I hasten to say that I haven’t read this book yet. But I received one of those unsolicited Amazon emails informing me of its publication (crafty Amazon seems to have figured out that I have an interest in the French Revolution!) I also came across this review on the Christian Science Monitor book blog, which includes a recorded interview with the author, Professor of Modern History at Oxford.

A few startling statements in the review, and the interview itself, caught my attention. I learned, for instance, that in rural 19th century France, “courtship might take the form of squeezing hands until the knuckles
nearly broke, in order to test the strength of the intended, and beauty
was actually seen as a negative quality.” I guess that, if you had roamed the French countryside then, you would have recognized the girls who were a’courting by their horribly swollen fingers. So much for the much vaunted (and apparently totally overrated) technique of the French lover…
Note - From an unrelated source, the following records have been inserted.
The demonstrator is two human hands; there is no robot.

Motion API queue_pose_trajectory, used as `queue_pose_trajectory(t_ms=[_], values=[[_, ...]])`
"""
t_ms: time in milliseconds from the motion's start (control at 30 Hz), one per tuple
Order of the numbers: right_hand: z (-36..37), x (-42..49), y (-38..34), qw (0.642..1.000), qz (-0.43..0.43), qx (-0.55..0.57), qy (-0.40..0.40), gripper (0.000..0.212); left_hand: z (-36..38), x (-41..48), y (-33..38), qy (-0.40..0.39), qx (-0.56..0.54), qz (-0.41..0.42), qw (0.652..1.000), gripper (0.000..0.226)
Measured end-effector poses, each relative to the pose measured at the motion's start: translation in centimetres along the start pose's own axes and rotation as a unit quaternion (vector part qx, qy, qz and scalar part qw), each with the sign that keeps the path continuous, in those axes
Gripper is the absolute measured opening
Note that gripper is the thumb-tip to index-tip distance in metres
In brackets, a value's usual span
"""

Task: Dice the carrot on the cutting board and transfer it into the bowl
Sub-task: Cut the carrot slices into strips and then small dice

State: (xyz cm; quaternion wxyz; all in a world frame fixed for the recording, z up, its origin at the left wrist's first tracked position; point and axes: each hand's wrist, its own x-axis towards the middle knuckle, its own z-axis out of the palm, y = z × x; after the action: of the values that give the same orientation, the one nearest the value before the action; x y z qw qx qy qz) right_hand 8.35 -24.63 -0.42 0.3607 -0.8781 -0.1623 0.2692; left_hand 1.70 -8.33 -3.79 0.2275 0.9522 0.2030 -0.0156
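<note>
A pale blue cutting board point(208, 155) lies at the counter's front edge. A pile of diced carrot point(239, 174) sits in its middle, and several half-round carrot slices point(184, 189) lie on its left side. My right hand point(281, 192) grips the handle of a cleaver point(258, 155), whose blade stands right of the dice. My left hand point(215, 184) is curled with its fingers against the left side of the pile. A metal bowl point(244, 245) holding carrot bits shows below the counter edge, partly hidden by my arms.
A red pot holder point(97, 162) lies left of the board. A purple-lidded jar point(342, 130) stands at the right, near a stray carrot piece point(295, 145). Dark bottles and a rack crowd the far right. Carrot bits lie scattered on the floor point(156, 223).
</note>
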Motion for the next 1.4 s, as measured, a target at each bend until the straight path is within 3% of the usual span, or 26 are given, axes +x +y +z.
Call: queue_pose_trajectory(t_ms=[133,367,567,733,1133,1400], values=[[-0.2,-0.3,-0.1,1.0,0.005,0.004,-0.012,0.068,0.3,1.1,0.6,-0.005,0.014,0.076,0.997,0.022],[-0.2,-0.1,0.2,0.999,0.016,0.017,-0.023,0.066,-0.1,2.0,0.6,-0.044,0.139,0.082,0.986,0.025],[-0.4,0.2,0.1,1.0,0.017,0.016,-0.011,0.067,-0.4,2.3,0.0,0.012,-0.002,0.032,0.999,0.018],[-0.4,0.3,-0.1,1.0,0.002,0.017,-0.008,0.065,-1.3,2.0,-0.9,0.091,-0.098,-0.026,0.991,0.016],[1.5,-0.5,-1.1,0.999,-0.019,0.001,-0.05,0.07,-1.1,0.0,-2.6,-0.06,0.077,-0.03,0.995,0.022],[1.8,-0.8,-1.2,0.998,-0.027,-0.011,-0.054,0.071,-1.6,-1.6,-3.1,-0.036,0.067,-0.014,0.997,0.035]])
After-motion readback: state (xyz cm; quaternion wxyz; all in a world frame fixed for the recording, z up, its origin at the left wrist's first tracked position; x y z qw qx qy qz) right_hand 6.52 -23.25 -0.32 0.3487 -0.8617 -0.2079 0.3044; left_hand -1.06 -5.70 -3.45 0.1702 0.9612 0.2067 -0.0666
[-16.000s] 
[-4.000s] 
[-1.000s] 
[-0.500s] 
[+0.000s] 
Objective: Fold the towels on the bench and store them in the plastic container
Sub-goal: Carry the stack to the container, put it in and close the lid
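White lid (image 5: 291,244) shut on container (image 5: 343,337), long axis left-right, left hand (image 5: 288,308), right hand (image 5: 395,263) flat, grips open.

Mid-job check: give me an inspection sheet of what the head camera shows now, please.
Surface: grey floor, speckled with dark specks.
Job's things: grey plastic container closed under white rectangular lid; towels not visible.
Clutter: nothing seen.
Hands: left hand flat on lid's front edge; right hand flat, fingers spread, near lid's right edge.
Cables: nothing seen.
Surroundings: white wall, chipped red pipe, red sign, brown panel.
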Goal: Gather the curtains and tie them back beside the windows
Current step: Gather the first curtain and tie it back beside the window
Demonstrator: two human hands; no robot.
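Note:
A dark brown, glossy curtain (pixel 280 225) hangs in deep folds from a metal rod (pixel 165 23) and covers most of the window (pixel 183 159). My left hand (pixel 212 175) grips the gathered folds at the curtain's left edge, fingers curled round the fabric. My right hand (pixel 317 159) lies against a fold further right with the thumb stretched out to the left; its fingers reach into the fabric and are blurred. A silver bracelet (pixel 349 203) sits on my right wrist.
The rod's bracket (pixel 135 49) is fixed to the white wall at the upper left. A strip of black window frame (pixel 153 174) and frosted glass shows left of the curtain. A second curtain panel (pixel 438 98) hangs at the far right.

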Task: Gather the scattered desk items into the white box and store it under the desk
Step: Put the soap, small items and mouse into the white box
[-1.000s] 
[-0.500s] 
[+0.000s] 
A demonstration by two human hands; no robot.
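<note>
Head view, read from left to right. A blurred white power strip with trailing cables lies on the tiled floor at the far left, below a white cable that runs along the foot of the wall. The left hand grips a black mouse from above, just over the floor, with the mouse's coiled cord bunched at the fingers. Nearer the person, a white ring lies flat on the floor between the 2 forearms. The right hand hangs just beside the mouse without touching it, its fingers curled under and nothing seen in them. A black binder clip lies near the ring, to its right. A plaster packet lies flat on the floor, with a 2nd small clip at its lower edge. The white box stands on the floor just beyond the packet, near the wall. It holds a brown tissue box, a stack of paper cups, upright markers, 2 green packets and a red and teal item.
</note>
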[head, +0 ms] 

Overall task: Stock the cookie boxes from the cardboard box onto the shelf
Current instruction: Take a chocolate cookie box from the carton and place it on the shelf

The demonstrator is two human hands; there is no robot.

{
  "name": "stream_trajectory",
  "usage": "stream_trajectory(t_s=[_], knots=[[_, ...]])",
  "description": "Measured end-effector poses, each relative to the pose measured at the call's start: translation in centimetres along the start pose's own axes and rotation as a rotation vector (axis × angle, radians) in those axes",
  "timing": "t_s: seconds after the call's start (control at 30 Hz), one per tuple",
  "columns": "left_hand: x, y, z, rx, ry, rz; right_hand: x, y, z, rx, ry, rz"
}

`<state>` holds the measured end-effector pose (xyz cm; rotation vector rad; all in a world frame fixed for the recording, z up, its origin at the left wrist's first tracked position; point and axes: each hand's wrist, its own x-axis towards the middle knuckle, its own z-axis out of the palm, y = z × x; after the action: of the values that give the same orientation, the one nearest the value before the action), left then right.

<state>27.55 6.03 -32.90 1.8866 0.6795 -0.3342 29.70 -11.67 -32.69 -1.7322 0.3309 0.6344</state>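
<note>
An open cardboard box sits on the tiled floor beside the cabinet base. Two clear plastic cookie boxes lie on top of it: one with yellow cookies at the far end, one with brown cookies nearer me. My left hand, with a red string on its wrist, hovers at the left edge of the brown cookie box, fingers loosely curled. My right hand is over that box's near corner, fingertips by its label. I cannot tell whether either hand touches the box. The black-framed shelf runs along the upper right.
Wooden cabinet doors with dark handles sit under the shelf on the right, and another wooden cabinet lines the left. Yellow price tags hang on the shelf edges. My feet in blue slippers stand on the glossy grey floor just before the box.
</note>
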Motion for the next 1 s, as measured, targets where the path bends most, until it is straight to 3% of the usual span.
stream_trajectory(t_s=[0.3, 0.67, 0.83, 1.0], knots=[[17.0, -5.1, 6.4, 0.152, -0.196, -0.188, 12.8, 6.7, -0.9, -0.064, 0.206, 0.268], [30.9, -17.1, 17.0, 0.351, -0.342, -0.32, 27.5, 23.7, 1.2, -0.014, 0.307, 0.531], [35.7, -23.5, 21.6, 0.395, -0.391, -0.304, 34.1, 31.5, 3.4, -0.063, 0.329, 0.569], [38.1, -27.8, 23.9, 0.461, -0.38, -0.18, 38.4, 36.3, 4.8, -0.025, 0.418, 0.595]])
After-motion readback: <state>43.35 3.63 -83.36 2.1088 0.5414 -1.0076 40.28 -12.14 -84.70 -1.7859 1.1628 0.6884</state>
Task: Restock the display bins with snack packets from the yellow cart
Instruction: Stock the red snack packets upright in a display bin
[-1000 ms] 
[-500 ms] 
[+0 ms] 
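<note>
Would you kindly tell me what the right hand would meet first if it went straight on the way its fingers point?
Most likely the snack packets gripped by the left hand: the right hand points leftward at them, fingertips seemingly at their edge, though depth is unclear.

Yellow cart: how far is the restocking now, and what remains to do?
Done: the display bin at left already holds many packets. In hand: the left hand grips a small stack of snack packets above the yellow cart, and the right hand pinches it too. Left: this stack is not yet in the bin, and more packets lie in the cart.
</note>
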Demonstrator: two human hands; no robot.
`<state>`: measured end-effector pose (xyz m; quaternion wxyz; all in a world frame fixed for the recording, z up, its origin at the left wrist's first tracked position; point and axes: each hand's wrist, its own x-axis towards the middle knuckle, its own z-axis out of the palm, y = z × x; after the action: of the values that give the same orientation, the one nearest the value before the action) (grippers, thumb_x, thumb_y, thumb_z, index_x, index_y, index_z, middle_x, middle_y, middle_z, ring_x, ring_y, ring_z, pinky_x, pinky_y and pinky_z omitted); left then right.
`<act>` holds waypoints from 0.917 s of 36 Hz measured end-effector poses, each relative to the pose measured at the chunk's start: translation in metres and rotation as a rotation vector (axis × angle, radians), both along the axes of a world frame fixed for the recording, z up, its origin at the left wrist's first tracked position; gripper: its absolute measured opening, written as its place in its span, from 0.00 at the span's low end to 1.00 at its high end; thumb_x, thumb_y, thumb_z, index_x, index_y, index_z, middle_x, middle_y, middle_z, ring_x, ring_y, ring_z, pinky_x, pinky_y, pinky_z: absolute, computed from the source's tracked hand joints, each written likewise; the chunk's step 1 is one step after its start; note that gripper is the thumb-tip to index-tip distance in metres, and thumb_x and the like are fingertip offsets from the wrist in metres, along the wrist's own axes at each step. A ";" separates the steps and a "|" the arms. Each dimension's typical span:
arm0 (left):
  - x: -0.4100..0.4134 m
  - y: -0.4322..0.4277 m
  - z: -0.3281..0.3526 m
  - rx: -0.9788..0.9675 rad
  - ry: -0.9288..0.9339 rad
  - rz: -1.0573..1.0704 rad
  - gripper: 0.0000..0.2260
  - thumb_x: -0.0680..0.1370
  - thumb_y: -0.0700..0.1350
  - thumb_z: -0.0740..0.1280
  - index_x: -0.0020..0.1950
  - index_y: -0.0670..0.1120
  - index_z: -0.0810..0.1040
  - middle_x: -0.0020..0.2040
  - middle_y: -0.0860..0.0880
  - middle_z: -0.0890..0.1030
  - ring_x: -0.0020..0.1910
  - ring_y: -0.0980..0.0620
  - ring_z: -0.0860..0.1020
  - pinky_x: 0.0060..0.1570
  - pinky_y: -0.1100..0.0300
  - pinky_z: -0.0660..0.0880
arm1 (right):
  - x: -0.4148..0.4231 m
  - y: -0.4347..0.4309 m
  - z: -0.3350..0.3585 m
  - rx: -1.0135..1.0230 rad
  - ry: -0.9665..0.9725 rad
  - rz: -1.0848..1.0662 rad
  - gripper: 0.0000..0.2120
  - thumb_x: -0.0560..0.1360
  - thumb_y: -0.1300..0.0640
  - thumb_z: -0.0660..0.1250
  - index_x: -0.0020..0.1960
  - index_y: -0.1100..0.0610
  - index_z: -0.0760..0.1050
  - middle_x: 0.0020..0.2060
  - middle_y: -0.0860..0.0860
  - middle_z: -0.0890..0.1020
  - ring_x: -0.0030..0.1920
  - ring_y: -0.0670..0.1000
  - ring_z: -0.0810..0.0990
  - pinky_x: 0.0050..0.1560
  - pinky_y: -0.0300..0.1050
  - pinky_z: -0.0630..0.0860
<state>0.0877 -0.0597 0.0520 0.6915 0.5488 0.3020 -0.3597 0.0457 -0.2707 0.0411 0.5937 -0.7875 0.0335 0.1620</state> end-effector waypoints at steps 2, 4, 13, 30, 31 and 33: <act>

But that’s not all! In the interview, Professor Gildea implies that Joan of Arc had fallen into some kind of black hole in the popular consciousness of the French from shortly after her death until the early 20th century. Never mind Voltaire’s Pucelle d’Orléans, right in the middle of the 18th century, and Die Jungfrau von Orléans, by Schiller, the great German writer, in 1801. Certainly Voltaire’s work was deliberately offensive, but he wouldn’t have bothered to satirize a figure he would have deemed insignificant.

I also take issue with Professor Gildea’s broad statements about what “the Revolutionaries” thought and did, in particular about the status of women. What is striking about the French Revolution is the extreme difference of opinions among Revolutionaries on every possible topic. Some of them, like Condorcet, advocated female suffrage. The Revolution vastly improved the legal status of women. Their participation in politics, though short-lived, was extremely active.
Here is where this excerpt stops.